Exercise prompt: Search the records for the string "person", then copy each line where it appears.

Data section:
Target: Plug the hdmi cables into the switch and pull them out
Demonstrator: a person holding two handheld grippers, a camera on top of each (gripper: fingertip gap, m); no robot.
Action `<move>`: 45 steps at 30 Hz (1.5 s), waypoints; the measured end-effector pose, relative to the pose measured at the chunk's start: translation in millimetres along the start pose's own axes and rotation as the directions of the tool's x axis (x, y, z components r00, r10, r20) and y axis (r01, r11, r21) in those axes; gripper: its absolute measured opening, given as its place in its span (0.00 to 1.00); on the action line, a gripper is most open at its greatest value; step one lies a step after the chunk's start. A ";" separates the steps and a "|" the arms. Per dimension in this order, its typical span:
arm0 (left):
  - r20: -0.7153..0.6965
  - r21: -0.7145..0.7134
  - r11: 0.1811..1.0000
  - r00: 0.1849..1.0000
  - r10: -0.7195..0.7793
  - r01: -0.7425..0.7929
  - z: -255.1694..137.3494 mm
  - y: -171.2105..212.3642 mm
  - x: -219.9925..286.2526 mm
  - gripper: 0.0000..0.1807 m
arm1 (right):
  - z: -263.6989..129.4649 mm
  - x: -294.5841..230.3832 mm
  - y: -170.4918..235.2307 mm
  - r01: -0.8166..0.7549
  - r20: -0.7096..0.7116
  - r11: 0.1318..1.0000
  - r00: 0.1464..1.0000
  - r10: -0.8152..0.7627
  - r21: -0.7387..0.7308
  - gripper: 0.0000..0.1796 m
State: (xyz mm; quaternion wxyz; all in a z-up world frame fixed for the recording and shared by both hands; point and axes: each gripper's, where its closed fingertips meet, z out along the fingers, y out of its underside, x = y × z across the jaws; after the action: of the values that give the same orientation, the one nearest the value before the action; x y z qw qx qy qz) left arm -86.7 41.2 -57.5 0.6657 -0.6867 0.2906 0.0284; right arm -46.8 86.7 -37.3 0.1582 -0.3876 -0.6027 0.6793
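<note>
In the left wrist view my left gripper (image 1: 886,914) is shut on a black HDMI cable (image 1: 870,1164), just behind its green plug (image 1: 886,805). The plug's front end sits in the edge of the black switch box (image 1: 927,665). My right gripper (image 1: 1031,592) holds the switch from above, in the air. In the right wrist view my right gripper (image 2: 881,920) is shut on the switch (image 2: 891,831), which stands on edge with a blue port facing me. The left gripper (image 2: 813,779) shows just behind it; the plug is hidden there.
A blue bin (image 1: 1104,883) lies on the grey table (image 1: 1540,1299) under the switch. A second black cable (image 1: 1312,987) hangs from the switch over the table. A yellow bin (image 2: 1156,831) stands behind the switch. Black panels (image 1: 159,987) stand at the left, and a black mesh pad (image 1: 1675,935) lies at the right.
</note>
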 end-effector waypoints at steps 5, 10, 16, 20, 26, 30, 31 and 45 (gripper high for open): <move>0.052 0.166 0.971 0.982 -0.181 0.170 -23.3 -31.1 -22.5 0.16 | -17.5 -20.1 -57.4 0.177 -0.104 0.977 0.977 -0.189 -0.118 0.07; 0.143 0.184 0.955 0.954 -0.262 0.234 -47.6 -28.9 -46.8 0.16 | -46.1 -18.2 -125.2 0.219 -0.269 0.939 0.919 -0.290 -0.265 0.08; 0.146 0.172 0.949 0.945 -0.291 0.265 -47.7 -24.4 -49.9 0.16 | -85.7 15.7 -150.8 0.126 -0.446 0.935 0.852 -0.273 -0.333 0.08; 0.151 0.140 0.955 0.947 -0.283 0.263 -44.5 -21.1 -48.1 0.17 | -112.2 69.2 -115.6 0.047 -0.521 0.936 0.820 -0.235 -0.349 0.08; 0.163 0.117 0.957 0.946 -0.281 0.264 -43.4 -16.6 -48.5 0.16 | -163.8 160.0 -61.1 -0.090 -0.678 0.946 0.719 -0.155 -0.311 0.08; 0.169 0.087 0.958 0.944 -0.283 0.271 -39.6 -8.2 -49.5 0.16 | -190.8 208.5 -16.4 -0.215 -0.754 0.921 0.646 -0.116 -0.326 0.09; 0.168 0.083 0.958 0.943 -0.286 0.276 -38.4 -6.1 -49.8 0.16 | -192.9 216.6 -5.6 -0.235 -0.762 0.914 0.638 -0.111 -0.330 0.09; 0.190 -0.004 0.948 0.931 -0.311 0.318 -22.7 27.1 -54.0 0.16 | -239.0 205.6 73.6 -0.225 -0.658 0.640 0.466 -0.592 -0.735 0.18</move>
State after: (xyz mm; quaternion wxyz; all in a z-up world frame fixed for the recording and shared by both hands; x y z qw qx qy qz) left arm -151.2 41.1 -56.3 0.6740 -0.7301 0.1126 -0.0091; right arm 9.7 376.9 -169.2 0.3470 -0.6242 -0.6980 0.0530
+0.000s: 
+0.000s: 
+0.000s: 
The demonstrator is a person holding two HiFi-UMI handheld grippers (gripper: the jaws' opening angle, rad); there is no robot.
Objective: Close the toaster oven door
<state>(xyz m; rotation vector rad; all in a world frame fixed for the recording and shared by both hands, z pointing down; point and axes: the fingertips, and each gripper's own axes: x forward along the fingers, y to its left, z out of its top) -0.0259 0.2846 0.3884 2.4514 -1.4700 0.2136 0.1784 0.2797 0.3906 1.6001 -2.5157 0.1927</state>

Answer to the problem:
Demonstrator: a person holding two handheld grippers, a camera on top of each (gripper: fingertip gap, m); no robot.
The demonstrator is a person holding two HiFi-UMI handheld grippers (gripper: the jaws' opening angle, rad); there is no robot.

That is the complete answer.